Incremental tree building (INC) is a new phylogeny estimation method that has been proven to be absolute fast converging under standard sequence evolution models. A variant of INC, called Constrained-INC, is designed for use in divide-and-conquer pipelines for phylogeny estimation where a set of species is divided into disjoint subsets, trees are computed on the subsets using a selected base method, and then the subset trees are combined together. We evaluate the accuracy of INC and Constrained-INC for gene tree and species tree estimation on simulated datasets, and compare it to similar pipelines using NJMerge (another method that merges disjoint trees). For gene tree estimation, we find that INC has very poor accuracy in comparison to standard methods, and even Constrained-INC(using maximum likelihood methods to compute constraint trees) does not match the accuracy of the better maximum likelihood methods. Results for species trees are somewhat different, with Constrained-INC coming close to the accuracy of the best species tree estimation methods, while being much faster; furthermore, using Constrained-INC allows species tree estimation methods to scale to large datasets within limited computational resources. Overall, this study exposes the benefits and limitations of divide-and-conquer strategies for large-scale phylogenetic tree estimation.

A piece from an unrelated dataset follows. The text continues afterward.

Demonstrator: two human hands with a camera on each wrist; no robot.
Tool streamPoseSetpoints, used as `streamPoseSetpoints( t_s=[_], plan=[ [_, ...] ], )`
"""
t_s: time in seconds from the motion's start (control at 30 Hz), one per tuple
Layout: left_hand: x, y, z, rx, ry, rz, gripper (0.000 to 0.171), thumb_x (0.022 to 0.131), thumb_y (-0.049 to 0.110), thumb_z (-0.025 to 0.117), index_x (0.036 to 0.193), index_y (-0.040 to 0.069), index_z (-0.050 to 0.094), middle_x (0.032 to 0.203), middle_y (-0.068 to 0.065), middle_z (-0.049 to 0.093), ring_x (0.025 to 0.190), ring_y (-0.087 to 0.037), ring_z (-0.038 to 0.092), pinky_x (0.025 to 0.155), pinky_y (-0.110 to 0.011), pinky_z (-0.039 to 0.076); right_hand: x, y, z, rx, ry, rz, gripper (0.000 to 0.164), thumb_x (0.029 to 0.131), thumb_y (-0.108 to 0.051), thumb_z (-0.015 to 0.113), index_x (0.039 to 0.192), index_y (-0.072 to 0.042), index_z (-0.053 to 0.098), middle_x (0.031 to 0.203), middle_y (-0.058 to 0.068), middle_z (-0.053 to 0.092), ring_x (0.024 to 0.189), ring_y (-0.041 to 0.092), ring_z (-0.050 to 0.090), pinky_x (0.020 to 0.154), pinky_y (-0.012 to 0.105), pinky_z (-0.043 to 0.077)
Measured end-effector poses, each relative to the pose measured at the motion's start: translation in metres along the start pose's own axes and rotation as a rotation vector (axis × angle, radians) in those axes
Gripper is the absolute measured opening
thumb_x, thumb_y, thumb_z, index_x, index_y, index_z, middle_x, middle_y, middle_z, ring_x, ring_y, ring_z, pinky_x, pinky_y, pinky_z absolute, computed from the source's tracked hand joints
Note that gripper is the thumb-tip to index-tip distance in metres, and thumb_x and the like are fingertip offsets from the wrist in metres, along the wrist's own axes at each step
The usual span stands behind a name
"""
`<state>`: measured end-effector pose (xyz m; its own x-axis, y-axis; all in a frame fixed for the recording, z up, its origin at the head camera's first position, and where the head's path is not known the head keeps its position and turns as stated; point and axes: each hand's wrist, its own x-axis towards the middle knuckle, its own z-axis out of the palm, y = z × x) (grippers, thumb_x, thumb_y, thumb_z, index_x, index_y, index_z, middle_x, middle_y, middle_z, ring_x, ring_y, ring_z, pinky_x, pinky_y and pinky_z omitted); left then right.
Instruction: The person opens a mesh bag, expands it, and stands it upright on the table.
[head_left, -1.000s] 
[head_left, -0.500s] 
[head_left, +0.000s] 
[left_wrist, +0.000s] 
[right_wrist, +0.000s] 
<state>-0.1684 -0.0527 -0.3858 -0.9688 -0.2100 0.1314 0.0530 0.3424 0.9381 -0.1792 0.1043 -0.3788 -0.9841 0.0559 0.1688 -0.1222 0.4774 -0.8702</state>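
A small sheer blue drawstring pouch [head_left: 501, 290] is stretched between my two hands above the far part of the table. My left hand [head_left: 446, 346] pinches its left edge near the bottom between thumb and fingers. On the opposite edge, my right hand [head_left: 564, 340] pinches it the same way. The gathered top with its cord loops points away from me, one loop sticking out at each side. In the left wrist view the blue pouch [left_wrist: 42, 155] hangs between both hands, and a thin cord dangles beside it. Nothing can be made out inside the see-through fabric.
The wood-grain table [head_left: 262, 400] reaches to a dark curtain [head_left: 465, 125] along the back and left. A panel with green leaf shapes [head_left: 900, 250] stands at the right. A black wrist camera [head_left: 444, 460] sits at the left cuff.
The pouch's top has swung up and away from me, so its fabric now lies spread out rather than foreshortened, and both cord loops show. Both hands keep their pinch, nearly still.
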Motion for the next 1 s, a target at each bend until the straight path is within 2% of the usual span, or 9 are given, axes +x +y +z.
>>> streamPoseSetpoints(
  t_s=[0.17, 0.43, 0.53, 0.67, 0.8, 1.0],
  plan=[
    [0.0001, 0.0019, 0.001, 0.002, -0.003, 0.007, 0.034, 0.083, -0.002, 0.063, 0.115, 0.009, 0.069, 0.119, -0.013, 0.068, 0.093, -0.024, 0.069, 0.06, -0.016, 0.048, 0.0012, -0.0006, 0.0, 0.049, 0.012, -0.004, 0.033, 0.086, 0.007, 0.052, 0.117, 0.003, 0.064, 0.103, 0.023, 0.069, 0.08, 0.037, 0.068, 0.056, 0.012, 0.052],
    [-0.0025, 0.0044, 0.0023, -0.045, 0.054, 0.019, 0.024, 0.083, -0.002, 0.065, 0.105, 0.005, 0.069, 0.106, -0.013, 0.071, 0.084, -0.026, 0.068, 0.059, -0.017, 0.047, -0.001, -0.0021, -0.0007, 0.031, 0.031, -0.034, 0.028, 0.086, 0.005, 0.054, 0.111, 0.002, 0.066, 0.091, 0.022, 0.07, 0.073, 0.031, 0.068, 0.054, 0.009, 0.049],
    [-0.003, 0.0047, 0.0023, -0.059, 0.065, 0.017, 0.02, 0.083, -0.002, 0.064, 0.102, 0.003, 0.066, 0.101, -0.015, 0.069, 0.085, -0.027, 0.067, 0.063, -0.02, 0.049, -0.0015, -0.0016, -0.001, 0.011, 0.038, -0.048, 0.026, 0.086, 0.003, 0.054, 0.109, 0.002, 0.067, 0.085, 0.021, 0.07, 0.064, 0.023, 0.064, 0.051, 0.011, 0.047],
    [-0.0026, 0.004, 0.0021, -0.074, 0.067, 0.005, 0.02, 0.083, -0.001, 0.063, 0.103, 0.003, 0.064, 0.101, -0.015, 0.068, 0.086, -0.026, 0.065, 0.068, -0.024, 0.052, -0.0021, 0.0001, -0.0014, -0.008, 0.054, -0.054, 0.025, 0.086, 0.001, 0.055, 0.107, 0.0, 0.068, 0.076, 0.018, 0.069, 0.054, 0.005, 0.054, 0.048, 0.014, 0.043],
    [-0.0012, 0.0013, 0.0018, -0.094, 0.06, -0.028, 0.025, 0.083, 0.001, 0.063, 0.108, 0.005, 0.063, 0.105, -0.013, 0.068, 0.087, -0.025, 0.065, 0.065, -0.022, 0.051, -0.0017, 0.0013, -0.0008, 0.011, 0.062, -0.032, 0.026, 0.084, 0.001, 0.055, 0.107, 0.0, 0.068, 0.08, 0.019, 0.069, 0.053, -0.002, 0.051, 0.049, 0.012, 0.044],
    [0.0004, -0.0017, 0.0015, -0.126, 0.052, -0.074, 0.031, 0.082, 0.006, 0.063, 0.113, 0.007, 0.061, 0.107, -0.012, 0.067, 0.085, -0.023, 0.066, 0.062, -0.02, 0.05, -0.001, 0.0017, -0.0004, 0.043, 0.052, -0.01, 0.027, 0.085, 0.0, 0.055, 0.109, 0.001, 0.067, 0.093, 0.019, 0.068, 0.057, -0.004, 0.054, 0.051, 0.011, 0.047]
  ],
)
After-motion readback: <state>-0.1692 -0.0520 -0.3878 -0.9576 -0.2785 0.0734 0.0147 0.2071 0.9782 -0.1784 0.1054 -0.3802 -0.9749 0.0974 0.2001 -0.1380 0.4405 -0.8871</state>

增量树构建(INC)是一种新的系统发育估计方法,已被证明在标准序列进化模型下绝对快速收敛。INC的一个变体,称为约束INC,设计用于系统发育估计的分治管道,其中一组物种被划分为不相交的子集,使用选定的基本方法在子集上计算树,然后将子集树组合在一起。我们在模拟数据集上评估了INC和约束INC在基因树和物种树估计方面的准确性,并将其与使用NJMerge(另一种合并不相交树的方法)的类似管道进行了比较。对于基因树估计,我们发现与标准方法相比,INC的准确性非常差,甚至约束INC(使用最大似然方法计算约束树)也无法与更好的最大似然方法的准确性相匹配。物种树的结果有所不同,约束INC接近最佳物种树估计方法的准确性,同时速度要快得多;此外,使用约束INC允许物种树估计方法在有限的计算资源内扩展到大型数据集。总体而言,这项研究揭示了分治策略在大规模系统发育树估计中的优点和局限性。